I did find a product information page at Deaf Dog, but the device they listed (_that could also fit Chihuahuas_) with a beep and vibrate, NO shock, was discontinued. I called and left that company a message in hopes they would have a product I could use. I'd like to find a product with a very light vibration because I don't want to startle her when I activate it.

I've sort of resigned myself to possibly having to put two devices on her collar. I really like The Cat Caller and if I cannot find one product that has all I'm looking for, I'll most likely purchase that one and try to find a light-vibration device elsewhere.
I'm trying, but my searches seem to fizzle out. If anything, I am persistent, so I'm sure I'll find something.

Thanks for any help you can give me!
h =^..^=

Pics of Special-K eating at the grown-up-table like a Big Kitty:


----------



## swimkris (Jul 17, 2010)

I did a bit of googling & came across this step by step guide to making a vibrating dog collar out of a remote controlled car. Possibly you could even use parts from a remote controlled mouse to make a smaller version for a cat?

A Vibrating Deaf Dog Caller Collar <5$


----------



## Heidi n Q (Nov 22, 2006)

Thanks for the link. I found one similar _(last link in my 1st post)_ but my concern is bulky size. However, your r/c mouse idea may allow us to build something more kitty-sized ... I'll email that link to my Husband to check out. He's pretty handy, though I don't think he's worked with tiny electronics before. Maybe a co-worker at the Power Plant may have some mad skillz we could utilize?
Thanks for finding that link for me, it is appreciated.


----------



## swimkris (Jul 17, 2010)

Yeah, the link I posted referenced the last link on your list; I just thought they did a very good job giving step by step instructions with photographs and extra arrows. I hope you & the hubby can figure something out!


----------



## Jess041 (Jul 6, 2009)

Here's the link. After looking at it again, I'm not sure if it actually vibrates or just makes noises.
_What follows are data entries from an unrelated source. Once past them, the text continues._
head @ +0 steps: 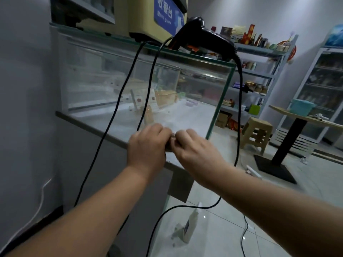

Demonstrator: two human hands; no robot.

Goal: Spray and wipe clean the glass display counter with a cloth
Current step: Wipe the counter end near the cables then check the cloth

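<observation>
The glass display counter (104, 86) fills the middle of the view, with small goods inside it. My left hand (146, 145) and my right hand (194, 147) meet in front of its lower glass, just above the grey bottom rail (89, 125). Their curled fingers pinch a small grey-brown cloth (169, 145) between them; most of it is hidden. A white spray bottle (191, 227) lies tilted on the floor tiles below the counter's corner, held by neither hand.
A black handheld scanner (200, 32) sits on the counter top, and its black cables (118, 101) hang down in front of the glass and past my arms. Shelves of goods (259, 75), a stool (257, 132), a table (304, 119) and a fridge (323, 89) stand to the right.
</observation>
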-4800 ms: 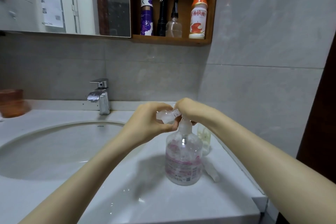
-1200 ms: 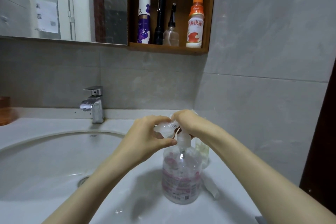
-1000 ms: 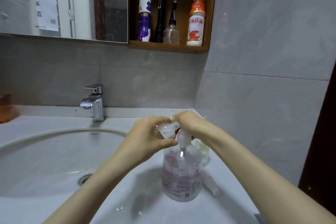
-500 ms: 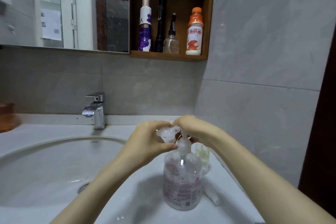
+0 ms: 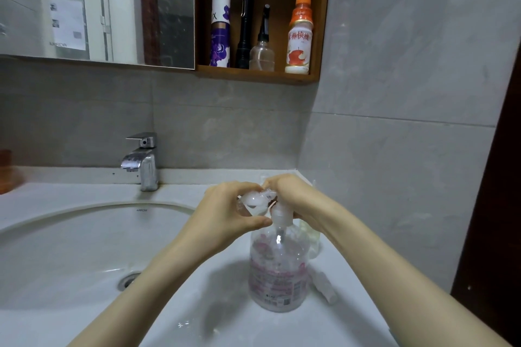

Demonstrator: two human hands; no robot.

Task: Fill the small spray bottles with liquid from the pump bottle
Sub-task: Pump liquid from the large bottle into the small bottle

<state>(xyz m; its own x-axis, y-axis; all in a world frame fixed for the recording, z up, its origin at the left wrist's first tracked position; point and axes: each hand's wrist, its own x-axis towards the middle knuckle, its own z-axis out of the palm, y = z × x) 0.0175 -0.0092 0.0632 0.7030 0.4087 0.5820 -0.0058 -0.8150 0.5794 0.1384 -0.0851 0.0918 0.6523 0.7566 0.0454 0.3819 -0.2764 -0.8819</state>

It's for lap dogs, so it's supposedly the smallest one on the market. Innotek Dog Training: Dog Training Collar, Electronic Dog Collar - Unique Distributors

I saw that other one too when I was browsing. I also found some articles saying to use other things that vibrate... and I'm just going to stop right there.


----------



## swimkris (Jul 17, 2010)

Jess041 said:


> I saw that other one too when I was browsing. I also found some articles saying to use other things that vibrate... and I'm just going to stop right there.


Like what?

LOL- just kidding


----------



## squeekers (Jun 17, 2009)

Jess041 said:


> I saw that other one too when I was browsing. I also found some articles saying to use other things that vibrate... and I'm just going to stop right there.


LOL..I think I caught on to that one Jess.


----------



## Heidi n Q (Nov 22, 2006)

Jess041 said:


> I also found some articles saying to use other things that vibrate... and I'm just going to stop right there.





swimkris said:


> Like what?
> LOL- just kidding





squeekers said:


> LOL..I think I caught on to that one Jess.


:cool Bwahahahahahahahah! Um. No. Special-K doesn't need _that_. She'll be getting spayed. :wink


----------



## Jess041 (Jul 6, 2009)

Eeek this is so awkward!

Find a small one with a remote and put it in the collar...


----------



## swimkris (Jul 17, 2010)

Jess041 said:


> Eeek this is so awkward!
> 
> Find a small one with a remote and put it in the collar...



You are a lot braver than me! I saw some of the same suggestions, but I chose not to repeat them


----------



## Jess041 (Jul 6, 2009)

Haha sorry, hopefully I didn't offend anyone! I'm just trying to help little Special-K!


----------



## Heidi n Q (Nov 22, 2006)

No offense here! I loves me a good belly-laugh! ...and Special-K is so young, the reference just flew right over her little kitten head. *grin*


The MightyPets company called me today. _It was the OWNER, and he called me on a Sunday!_ I *wish* he'd had a product I could use, I was so impressed that he called me personally and talked with me about Special-K's needs as a deaf kitten. He was very helpful and pointed me towards several products to check out.
AMAZING customer service!


----------



## Quartermutt (Jun 23, 2010)

You go Heidi! Special K is lucky to to have found you. I love customer service like that. I hope that the leads he gave you pan out!


----------



## Heidi n Q (Nov 22, 2006)

Quick reply...

I've been watching a TV program, and watching S-K playing during commercials but she's sleeping now. I *did* order a product called a KeyRinger. It lights up and beeps. I'm looking for something that vibrates, but for now, the KR will do what we need it to do, which is locate S-K when she isn't visible.

The links the MightyPets owner gave me have been very helpful.


----------